• **TASK STATEMENT**:
Everything from the first line of the material to the line containing "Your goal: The", inclusive, must be given again exactly; no pictures, and nothing past that line.
*** DATASET EXCERPT
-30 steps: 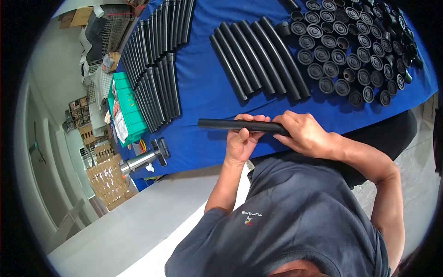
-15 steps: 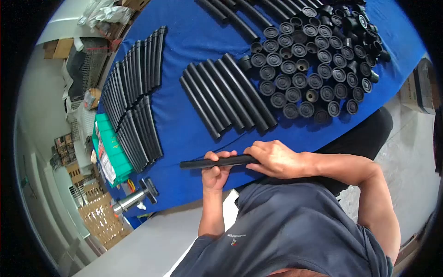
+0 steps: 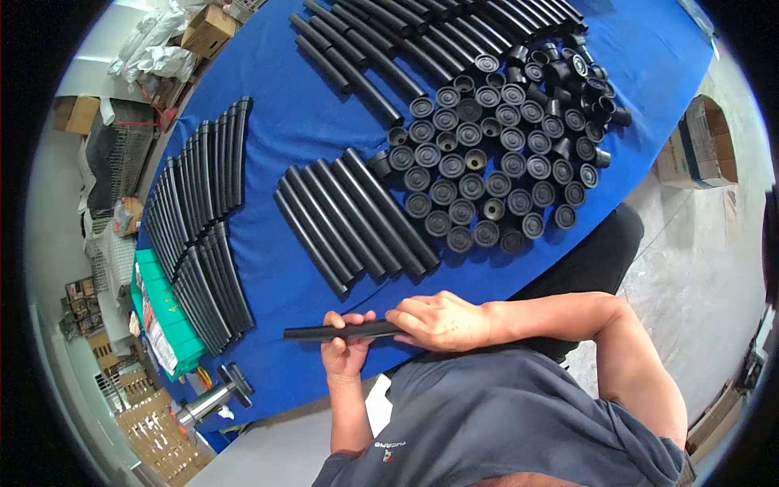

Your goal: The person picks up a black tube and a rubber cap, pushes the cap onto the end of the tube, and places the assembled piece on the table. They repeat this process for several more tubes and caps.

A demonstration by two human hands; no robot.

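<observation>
A black tube (image 3: pixel 308 333) lies level across both my hands, just above the front part of the blue-covered table. My left hand (image 3: pixel 347 351) is closed around its middle, fingers curled over the far side. Wrapped over the right end of the tube is my right hand (image 3: pixel 442 321), which hides that end. Beyond my hands, several loose black tubes (image 3: pixel 357 215) lie side by side in a slanted group. To their right stand many round black caps (image 3: pixel 487 162) with ringed faces, some turned over or on their sides.
More black tubes (image 3: pixel 454 40) lie at the back. Stacked slimmer tubes (image 3: pixel 215 170) lie at the left. A green bin (image 3: pixel 174 321) and a metal cylinder with a black crosspiece (image 3: pixel 213 402) are at the left edge. A cardboard box (image 3: pixel 698 146) stands on the floor at right.
The head view has shifted, so the table and hands appear lower and further left. Both hands still grip the tube, with little change in hold.
</observation>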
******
• **OUTPUT OF THE EXERCISE**:
-30 steps: 
-15 steps: 
+0 steps: 

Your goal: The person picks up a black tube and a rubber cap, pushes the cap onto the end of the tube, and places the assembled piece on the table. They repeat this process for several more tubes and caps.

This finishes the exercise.